“You sure you don’t want to stop for food?”

“I’ll order room service if I have to.”

Okay, then.

I have to admit, not going to a bar after a rodeo is a welcome change.

It’s nice not to be around crowds and have a little quiet after the chaos of a bull-riding event.

Once in our hotel room, Jamie waited for my signal. He didn’t push. In fact, he didn’t say a word when I ducked into the bathroom alone and said I was going to take a shower.

That was fifteen minutes ago, and I’m still standing at the counter, clutching the surface like I might fall over if I let go. I can’t even put my finger on why I’m overthinking this so badly. It’s Jamieson. He’s listened to every concern I’ve had so far, and not once has he shown my sexual preferences to be a turnoff for him.

A normal person would talk to their partner about why they’re hiding out in the bathroom. Communicate like a mature adult and all that. I guess I’m so used to keeping it all to myself that this part is harder than I thought.

A soft knock sounds at the door. “Griff? Is everything okay?”

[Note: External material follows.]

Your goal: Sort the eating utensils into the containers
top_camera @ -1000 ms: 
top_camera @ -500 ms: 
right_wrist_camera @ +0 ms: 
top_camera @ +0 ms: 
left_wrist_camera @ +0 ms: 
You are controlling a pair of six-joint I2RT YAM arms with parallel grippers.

I open the door to find Jamie standing there with my tape and plastic bags for my cast dangling from a finger. “I figured you’d come back out when you noticed these weren’t in there, but you’ve been in for a while…how can I help?”

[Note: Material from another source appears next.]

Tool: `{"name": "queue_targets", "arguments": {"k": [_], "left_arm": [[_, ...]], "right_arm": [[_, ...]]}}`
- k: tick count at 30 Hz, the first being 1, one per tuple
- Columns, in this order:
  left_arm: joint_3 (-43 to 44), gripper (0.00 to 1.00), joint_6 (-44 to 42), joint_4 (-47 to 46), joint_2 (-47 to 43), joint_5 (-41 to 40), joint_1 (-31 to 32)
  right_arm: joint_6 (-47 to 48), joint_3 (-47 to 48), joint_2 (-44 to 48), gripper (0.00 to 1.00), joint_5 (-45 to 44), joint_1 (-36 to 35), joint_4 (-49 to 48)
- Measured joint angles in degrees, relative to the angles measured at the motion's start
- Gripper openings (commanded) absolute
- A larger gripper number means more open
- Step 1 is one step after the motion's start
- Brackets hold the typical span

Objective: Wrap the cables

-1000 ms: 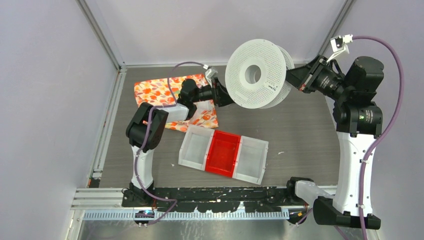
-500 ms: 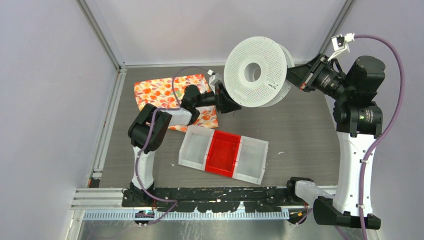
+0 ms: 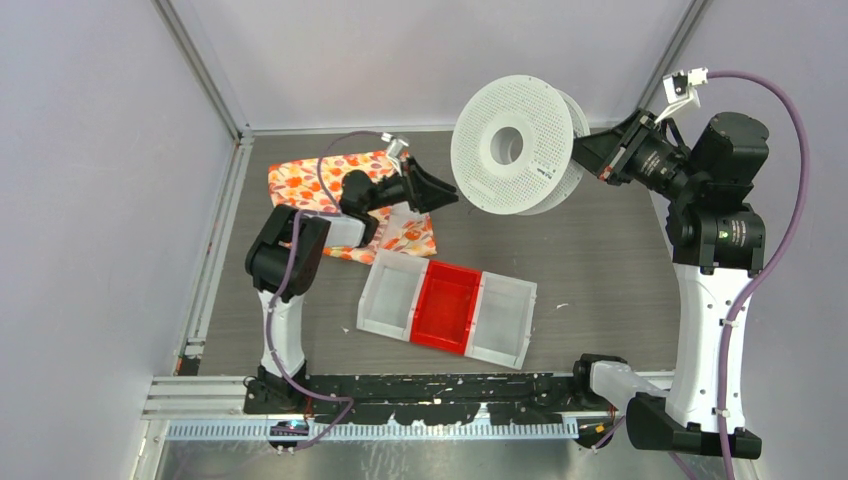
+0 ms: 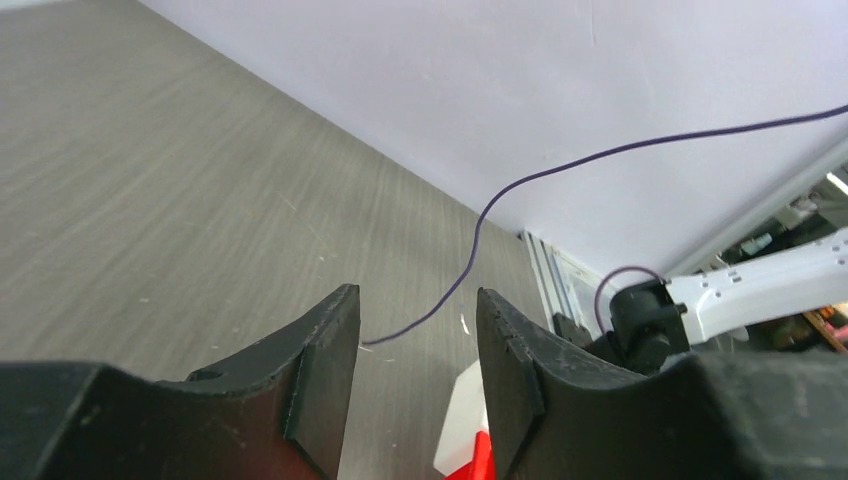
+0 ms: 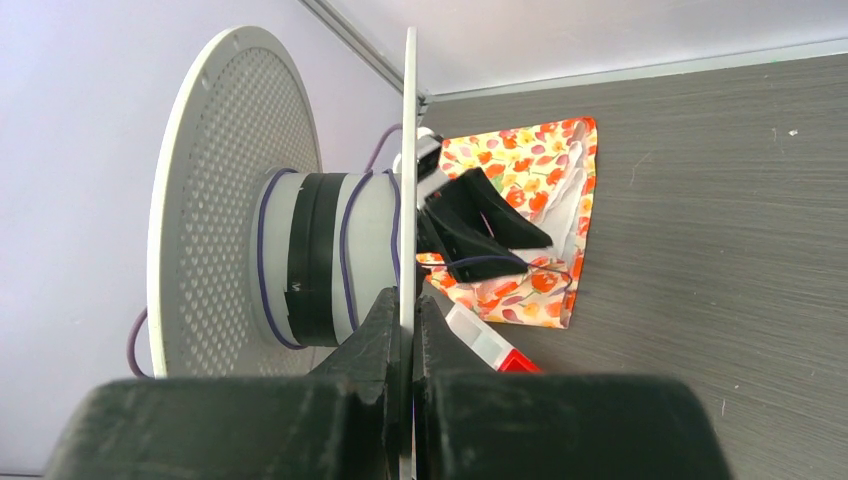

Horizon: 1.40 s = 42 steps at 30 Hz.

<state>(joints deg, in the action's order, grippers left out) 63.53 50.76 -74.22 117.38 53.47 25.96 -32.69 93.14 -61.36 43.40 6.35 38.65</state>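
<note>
In the left wrist view the cable [image 4: 560, 170] runs out past the right edge. Its near end stops at the inner face of one finger of the left claw [image 4: 418, 300]; whether it is pinched there or only passes behind cannot be told. Both fingers are cut off by the bottom edge, and only a red and white corner of the tray [image 4: 462, 430] shows between them. From overhead the cable is too thin to make out. There the left arm [image 3: 290, 250] covers part of the flowered cloth [image 3: 300, 180], and the spool [image 3: 515, 145] hides the tips of the right claw [image 3: 590, 155]. From the right wrist, the cable's turns pass out of sight behind the hub.
</note>
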Motion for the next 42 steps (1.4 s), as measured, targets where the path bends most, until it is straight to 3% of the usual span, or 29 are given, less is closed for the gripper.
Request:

“I’m…having a moment.” I laugh, but Jamie doesn’t.

“Don’t do that. If something is bothering you, then you need to tell me.”

He sets the tape and bags on the counter and strips off his shirt. My gaze drops to his tattoo, and I draw courage from that. That he already etched me on his heart, and I need to move beyond this fear of him rejecting me.

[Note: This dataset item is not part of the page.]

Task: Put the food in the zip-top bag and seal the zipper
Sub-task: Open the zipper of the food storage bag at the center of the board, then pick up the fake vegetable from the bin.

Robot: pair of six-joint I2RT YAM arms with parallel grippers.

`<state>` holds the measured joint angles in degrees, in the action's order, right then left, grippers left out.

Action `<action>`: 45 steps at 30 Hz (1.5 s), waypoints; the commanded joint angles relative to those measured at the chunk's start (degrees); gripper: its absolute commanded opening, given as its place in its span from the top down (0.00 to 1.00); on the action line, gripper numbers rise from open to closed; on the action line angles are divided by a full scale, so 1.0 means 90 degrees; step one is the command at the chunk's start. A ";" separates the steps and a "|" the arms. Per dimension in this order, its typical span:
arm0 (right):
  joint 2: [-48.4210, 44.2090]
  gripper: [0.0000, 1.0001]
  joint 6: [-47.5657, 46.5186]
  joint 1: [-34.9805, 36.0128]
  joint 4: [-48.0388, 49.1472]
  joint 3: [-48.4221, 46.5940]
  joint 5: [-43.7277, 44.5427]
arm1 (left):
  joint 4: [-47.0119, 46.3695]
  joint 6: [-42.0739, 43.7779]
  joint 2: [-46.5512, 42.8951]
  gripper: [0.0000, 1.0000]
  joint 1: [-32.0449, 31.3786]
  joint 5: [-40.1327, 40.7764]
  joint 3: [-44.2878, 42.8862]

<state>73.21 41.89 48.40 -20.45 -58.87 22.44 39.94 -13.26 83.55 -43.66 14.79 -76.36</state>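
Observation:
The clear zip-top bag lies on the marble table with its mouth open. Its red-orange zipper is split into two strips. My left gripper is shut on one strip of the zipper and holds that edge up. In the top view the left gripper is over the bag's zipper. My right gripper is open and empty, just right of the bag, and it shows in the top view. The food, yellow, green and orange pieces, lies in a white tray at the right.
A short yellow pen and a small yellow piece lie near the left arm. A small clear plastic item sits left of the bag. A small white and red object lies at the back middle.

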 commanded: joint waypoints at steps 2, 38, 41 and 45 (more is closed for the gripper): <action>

“I’m afraid of not being enough for you. That you’ll want the kind of intimacy I can’t give you.”

Jamie hums and reaches for my shirt. It’s over my head and on the floor before I register what he’s doing. “I think I knowmyself well enough to know I’m not missing out on anything.” He motions for me to stick out my cast and places the plastic over it. He folds it tight, and my free hand holds it while he gets the tape. “I understand that you’ve had some shitty people in your life who have some questionable thoughts on what makes a man a desirable partner. I also understand why you’d be sensitive to that.”

He rips off the tape and squeezes it around the top of my arm, making sure it’s a tight seal before tossing the tape on the counter. “But I don’t understand why you think I’m like them.”

“I don’t think you are.” My voice is hoarse, and I reach a hand to the top of his jeans and pop the button. “I know you’re not, but I’m…touching you like this and kissing you can be overwhelming. Sometimes I’m all in and I want to stay naked with you all day.” Pushing away my nerves, I trace the zipper on his jeans with a finger. “Sometimes I feel like a shy virgin who hasn’t touched a dick before.”

Jamie remains motionless as I surge ahead and unzip him. Then I tug at his pants until they fall and puddle at his ankles.

“What do you need from me right now?” Jamie’s voice is hoarse as I run my hand over his bulge.

“I want you to get me out of my head. I don’t want my past to be between us.” Swallowing hard, I force all the insecurities out of my head and focus on the gorgeous man in front of me. “I trust you.”

“You’ll tell me to stop if you need me to?”

“Yes.”

I expected him to steal my breath with a kiss, but he presses a kiss to my forehead instead and pushes me aside to turn on the shower.He chuckles when he steps back in front of me. “Were you hoping for something else?”

I playfully push at his shoulder. “Yes. Don’t be an ass.”

His eyes darken as he reaches for my pants. After making quick work of the zipper and button, he drops to his knees and pulls them down my legs, and my mouth goes dry.

“Is this better?”

“Oh, yeah.”

He peppers kisses on my thigh while his fingertips slide under the elastic of my briefs, and he drags them down. If he moves a little to the left, my dick will slap him in the face. But no, instead, he sits back on his heels and makes me step out of them before standing up with a giant grin on his face.

“Hate me yet?”

“Is this your idea of getting me out of my head? Making me so frustrated that I beg for you?”